Adverse selection for health insurance can be prevented by selling group policies to groups which have been selected on some basis other than their belief about their future health. An analogous solution exists in the health spa case but it depends on one further assumption - that the customers only discover whether they are going to be heavy or light users of the facilities after some period of use. The adverse selection problem is a product of differential knowledge - specifically the buyer's informational advantage over the seller (the symmetric problem is discussed in Ackerloff (1970)). By making a binding decision at a time when he does not have differential knowledge the customer can elimi- nate adverse selection and receive as his reward some part of the resulting efficiency gains

The argument may be made clearer by a numerical example. Suppose there is a customer who believes, correctly, that he has a fifty percent chance of deciding to use the spa once a week and a fifty percent chance of deciding to use it three times a week. Further, suppose that each time he uses it he receives a benefit which he values at $11 and that each use costs the firm $9. I am here abstracting away from the actual and much more complicated pattern of costs incurred by the firm; I am also ignoring the possible efficiency losses from overuse of the spa, given that the marginal cost to the customer is zero.

The spa offers the customer a non-cancellable contract providing unlimited use of the spa at $20/week for a year. The customer accepts; his expected consumer surplus is $2/week and the expected producer's surplus is the same. Ex post he either loses $9/week or gains $13/week; the firm either gains $Ii/week or loses $7/week.

Suppose now that the contract is made cancellable. After a short while the customer who uses the spa only once a week cancels. Knowing that this will happen, the firm adjusts its prices upwards to $30/week. Those customers who turn out to be heavy users receive a surplus of $3/week; those who are light users cancel and receive no surplus. The ex ante expectation of a new customer under these circumstances is a consumer surplus of $1.50/week, as is the ex ante expectation for the producer surplus of the firm. There is thus a net loss as a result of the substitution of a cancellable for a non-cancellable contract.

A different way of putting the same argument is to observe that the firm is offering the customer two contracts plus a bet. The first contract is to provide use of the spa once a week for $10; the second is to provide use three times a week for $30; the bet is a ten dollar bet that the customer will use the spa only once a week. Both of the contracts yield net benefits to both buyer and seller; the bet is a fair one and hence, assuming risk neutrality, costs nothing.

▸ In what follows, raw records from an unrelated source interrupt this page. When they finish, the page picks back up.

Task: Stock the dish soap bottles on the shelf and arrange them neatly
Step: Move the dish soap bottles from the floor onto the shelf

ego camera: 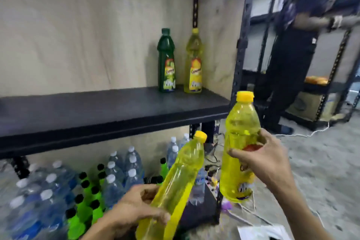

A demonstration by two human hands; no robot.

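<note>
Upright yellow bottle (239, 150) is gripped mid-body by right hand (266, 163). Tilted yellow bottle (175, 185) is gripped low by left hand (136, 208). Both are held in front of shelf (97, 111), not yet on it. Risk: green bottle (166, 60) & shelved yellow bottle (193, 60), at rear right, may be toppled if clipped during placement.

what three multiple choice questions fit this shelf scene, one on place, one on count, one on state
1. Where on the black shelf does the green bottle stand?
A) right end, near the back
B) left end
C) front middle

2. How many yellow bottles do the hands hold?
A) none
B) one
C) two

3. How is the left-hand bottle held?
A) upright
B) tilted
C) cap down

Answers:
1 A, it stands beside the shelved yellow bottle near the right wall.
2 C, one each in the left hand and right hand.
3 B, it leans right, while the right-hand bottle is upright.
</note>
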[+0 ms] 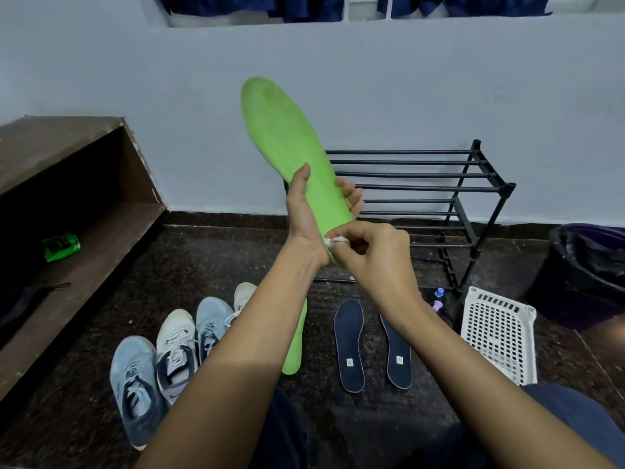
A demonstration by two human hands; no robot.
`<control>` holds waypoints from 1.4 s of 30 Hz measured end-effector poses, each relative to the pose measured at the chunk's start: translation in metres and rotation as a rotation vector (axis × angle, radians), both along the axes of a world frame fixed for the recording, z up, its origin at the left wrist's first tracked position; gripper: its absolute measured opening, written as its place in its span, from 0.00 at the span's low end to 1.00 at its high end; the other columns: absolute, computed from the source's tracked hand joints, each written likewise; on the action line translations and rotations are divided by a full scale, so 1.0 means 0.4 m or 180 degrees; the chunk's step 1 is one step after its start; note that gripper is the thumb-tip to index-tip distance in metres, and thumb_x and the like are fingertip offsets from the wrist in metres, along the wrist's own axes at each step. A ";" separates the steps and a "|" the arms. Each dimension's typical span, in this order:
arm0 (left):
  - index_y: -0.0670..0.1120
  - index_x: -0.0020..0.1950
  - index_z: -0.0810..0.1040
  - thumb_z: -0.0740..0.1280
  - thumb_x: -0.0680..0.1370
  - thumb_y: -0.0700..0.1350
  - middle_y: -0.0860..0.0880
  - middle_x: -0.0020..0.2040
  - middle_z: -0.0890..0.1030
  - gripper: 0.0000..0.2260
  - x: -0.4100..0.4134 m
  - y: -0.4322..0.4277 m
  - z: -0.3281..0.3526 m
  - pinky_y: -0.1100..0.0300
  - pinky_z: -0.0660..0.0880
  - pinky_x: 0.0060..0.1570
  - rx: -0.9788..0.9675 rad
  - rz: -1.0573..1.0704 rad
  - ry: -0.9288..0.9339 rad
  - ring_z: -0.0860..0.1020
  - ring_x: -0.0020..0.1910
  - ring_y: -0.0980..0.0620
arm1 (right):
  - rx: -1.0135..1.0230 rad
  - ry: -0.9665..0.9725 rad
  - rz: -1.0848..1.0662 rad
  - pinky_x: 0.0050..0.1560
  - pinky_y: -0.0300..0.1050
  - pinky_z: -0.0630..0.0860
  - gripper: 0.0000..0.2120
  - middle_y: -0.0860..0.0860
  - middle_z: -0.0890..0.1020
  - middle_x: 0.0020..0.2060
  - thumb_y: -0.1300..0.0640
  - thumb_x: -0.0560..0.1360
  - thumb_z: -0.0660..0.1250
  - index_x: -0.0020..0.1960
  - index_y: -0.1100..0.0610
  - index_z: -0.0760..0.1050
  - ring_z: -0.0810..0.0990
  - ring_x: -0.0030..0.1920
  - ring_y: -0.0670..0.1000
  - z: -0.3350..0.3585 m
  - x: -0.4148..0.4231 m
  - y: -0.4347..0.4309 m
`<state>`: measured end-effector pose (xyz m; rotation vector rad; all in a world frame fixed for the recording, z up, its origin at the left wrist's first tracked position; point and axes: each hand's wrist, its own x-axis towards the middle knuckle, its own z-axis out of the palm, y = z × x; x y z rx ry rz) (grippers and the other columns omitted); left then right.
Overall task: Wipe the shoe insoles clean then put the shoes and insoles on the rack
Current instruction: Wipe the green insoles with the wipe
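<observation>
Two hands are working on one green insole (287,137), which is being held up in the air in front of the wall, toe end up and tilting left, heel end down. The left hand (304,214) is gripping it around the lower half, thumb on the near face and fingers curling round the far edge, probably to keep the foam stiff and the face turned toward the wiping hand. The right hand (375,255) is pinching a small white wipe (333,241) against the heel end, fingers curled tight on it. My read is that the wiping step is going on at the heel, and the toe area, which is showing a darker smudge, is waiting its turn. A second green insole (296,346) is lying on the floor, partly hidden by the left forearm. Two navy insoles (350,343) are lying side by side just right of it, laid out flat, probably for easy pickup. Four sneakers (176,353) are sitting in a row on the floor to the left, toes toward the wall. The black rack (439,187) is standing at the wall edge of the floor, behind the hands. All shoes and loose insoles are lying on the floor, so the racking step is not yet begun. A white plastic basket (500,336) is sitting near the rack's foot, and a lined bin (588,275) is standing at the floor's right edge.
</observation>
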<state>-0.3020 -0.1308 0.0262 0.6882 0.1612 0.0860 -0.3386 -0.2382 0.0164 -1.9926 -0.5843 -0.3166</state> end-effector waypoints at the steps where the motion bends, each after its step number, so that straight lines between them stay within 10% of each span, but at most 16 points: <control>1: 0.42 0.42 0.75 0.59 0.76 0.61 0.47 0.35 0.78 0.22 -0.003 -0.012 -0.002 0.59 0.75 0.41 0.0064 -0.0068 0.0035 0.79 0.35 0.50 | 0.0046 -0.0104 -0.0093 0.37 0.30 0.72 0.07 0.48 0.83 0.33 0.64 0.70 0.70 0.43 0.55 0.84 0.79 0.36 0.43 -0.003 0.005 0.003; 10: 0.43 0.43 0.75 0.59 0.76 0.59 0.48 0.36 0.78 0.19 -0.010 0.007 0.006 0.60 0.73 0.41 0.0302 0.0014 -0.0103 0.78 0.36 0.51 | -0.1201 -0.0267 -0.0402 0.44 0.49 0.77 0.08 0.57 0.84 0.41 0.64 0.73 0.67 0.48 0.57 0.83 0.81 0.43 0.60 -0.021 0.028 -0.001; 15: 0.43 0.44 0.75 0.58 0.76 0.61 0.48 0.36 0.78 0.21 -0.007 0.054 0.008 0.59 0.75 0.40 0.0181 0.0140 -0.0206 0.79 0.36 0.51 | -0.0651 0.0285 0.0214 0.34 0.26 0.68 0.06 0.44 0.79 0.30 0.63 0.71 0.70 0.42 0.54 0.84 0.76 0.32 0.38 -0.010 -0.004 0.000; 21: 0.42 0.44 0.74 0.63 0.72 0.59 0.48 0.35 0.77 0.19 -0.004 0.021 0.001 0.60 0.73 0.38 0.0810 -0.0058 -0.0112 0.77 0.35 0.51 | -0.0135 0.0363 0.0181 0.34 0.25 0.68 0.06 0.42 0.80 0.29 0.64 0.69 0.72 0.40 0.54 0.84 0.77 0.33 0.38 -0.034 -0.005 0.008; 27: 0.42 0.42 0.75 0.63 0.72 0.60 0.47 0.35 0.76 0.19 -0.023 -0.002 0.004 0.60 0.74 0.41 0.0160 -0.0413 -0.0004 0.77 0.35 0.50 | 0.0650 -0.0049 -0.0180 0.39 0.30 0.75 0.06 0.45 0.83 0.34 0.64 0.71 0.71 0.44 0.54 0.84 0.80 0.36 0.41 -0.033 -0.004 0.012; 31: 0.41 0.43 0.76 0.63 0.73 0.60 0.45 0.36 0.78 0.21 -0.027 -0.025 0.001 0.59 0.77 0.44 0.0242 -0.0785 0.0021 0.79 0.36 0.49 | 0.0348 -0.1087 -0.0384 0.47 0.25 0.71 0.07 0.50 0.84 0.39 0.68 0.70 0.71 0.45 0.60 0.83 0.78 0.42 0.41 -0.026 0.029 0.010; 42: 0.43 0.44 0.75 0.56 0.77 0.61 0.48 0.36 0.79 0.22 -0.031 0.061 0.020 0.55 0.75 0.50 -0.0078 -0.0525 -0.0195 0.80 0.38 0.50 | -0.0380 -0.0358 0.0794 0.42 0.29 0.74 0.07 0.47 0.84 0.38 0.65 0.71 0.72 0.43 0.54 0.84 0.80 0.41 0.43 -0.017 0.001 -0.007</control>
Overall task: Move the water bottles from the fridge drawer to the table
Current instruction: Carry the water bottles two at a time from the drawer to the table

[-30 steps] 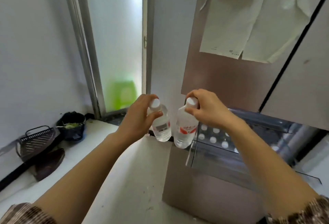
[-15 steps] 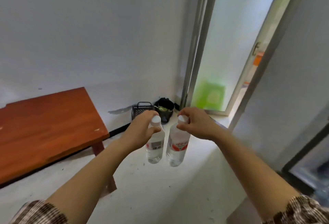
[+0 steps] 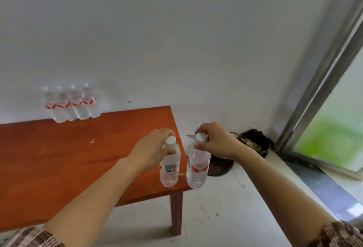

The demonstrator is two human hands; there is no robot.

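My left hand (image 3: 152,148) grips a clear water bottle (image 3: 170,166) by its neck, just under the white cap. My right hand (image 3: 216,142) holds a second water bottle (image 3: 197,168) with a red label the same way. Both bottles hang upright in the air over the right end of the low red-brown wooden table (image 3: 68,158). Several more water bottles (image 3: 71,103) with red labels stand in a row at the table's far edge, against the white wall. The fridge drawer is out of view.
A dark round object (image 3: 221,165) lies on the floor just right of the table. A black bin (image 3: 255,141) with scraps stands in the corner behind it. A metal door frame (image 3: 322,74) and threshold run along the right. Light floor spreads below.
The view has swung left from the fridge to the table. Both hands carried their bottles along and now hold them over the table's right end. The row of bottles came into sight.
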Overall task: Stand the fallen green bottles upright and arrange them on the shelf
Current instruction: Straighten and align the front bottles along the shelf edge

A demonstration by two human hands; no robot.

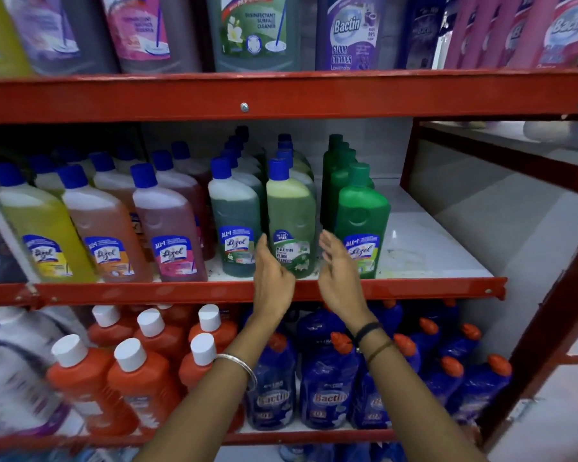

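Middle shelf, red metal frame with white board. Olive-green Bactin bottle with blue cap stands upright at the front edge, between a darker green Lizol bottle on its left and a solid bright-green bottle with green cap on its right. More green bottles lined up behind each, upright, caps only partly seen. Left hand sits at the Bactin bottle's lower left side, fingers loosely spread, touching or just off the label; contact hard to call. Right hand is at the bottle's lower right, palm facing in, fingers extended and open, a gap showing to the bottle; holding nothing. Right hand covers part of the bright-green bottle's label. Bare shelf board to the right of the green row. Yellow, orange and pink bottles further left on the same shelf, motion-blurred. Bottom of Bactin label hidden by left hand. Upper shelf bottles cut off at top of frame.
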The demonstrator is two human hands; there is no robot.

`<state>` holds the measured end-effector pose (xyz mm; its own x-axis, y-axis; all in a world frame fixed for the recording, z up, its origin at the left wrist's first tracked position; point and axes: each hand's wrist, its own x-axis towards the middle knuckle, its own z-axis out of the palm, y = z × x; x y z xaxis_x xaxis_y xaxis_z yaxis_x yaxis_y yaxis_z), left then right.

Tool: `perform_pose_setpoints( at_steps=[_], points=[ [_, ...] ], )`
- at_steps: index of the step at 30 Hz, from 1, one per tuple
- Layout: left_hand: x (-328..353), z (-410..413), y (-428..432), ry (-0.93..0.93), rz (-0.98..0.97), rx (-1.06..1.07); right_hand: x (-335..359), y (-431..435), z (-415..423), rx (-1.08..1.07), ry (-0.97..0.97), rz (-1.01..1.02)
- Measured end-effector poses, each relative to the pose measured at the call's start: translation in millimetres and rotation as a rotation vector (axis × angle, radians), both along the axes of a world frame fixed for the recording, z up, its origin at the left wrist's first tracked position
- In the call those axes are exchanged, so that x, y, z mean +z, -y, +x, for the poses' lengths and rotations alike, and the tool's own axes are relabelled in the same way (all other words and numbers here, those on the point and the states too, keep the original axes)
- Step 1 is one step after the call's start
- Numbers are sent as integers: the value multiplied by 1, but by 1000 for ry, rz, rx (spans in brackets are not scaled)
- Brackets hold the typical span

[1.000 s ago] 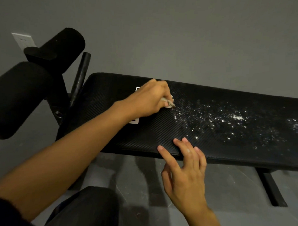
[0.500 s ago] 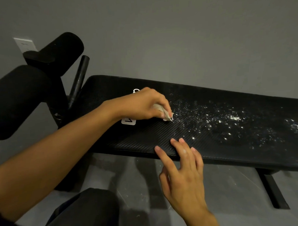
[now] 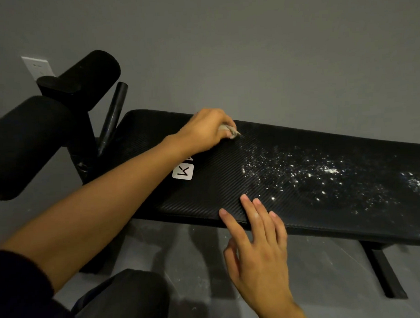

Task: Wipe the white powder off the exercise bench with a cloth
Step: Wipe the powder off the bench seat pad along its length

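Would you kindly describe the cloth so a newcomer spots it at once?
Find the long black bench by the grey wall. Near its far edge, the left hand grips the crumpled cloth. It is beige, unlike the scattered white powder.

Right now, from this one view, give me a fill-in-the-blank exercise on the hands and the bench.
The left hand grips a crumpled ____.
The right hand rests straight fingers on the ____.
The white powder lies to the ____ of the left hand.
Missing: cloth; bench; right.
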<state>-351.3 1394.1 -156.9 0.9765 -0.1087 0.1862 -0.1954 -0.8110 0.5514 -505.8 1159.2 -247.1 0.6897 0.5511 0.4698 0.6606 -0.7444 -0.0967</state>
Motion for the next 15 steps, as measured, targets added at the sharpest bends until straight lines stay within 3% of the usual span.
perform_pose_setpoints(
  at_steps=[2,6,11,15],
  points=[
    [0,12,-4,5,25,45,-1,0,1,4,5,10],
    [-2,4,-7,-91,2,-169,-3,0,2,13,26,34],
    [-3,26,-5,-5,18,15,-6,-1,3,16,38,54],
    [0,28,-7,-74,-1,-113,-7,-1,3,20,55,69]
  ],
)
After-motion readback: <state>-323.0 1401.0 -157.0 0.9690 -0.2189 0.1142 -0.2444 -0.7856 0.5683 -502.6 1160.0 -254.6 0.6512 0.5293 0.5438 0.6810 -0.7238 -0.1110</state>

Since in either eventuality the customer owes the firm $20/week the firm does not have to distinguish between heavy users and light users -- which by assumption it cannot do. Given that it cannot distinguish, such a combined offer is the only way in which it can sell the first of the two contracts; if it is compelled to offer only refundable memberships the combined offer becomes impossible since the customer is, in effect, in a position to reneg on the bet if he loses) and the first contract cannot be sold.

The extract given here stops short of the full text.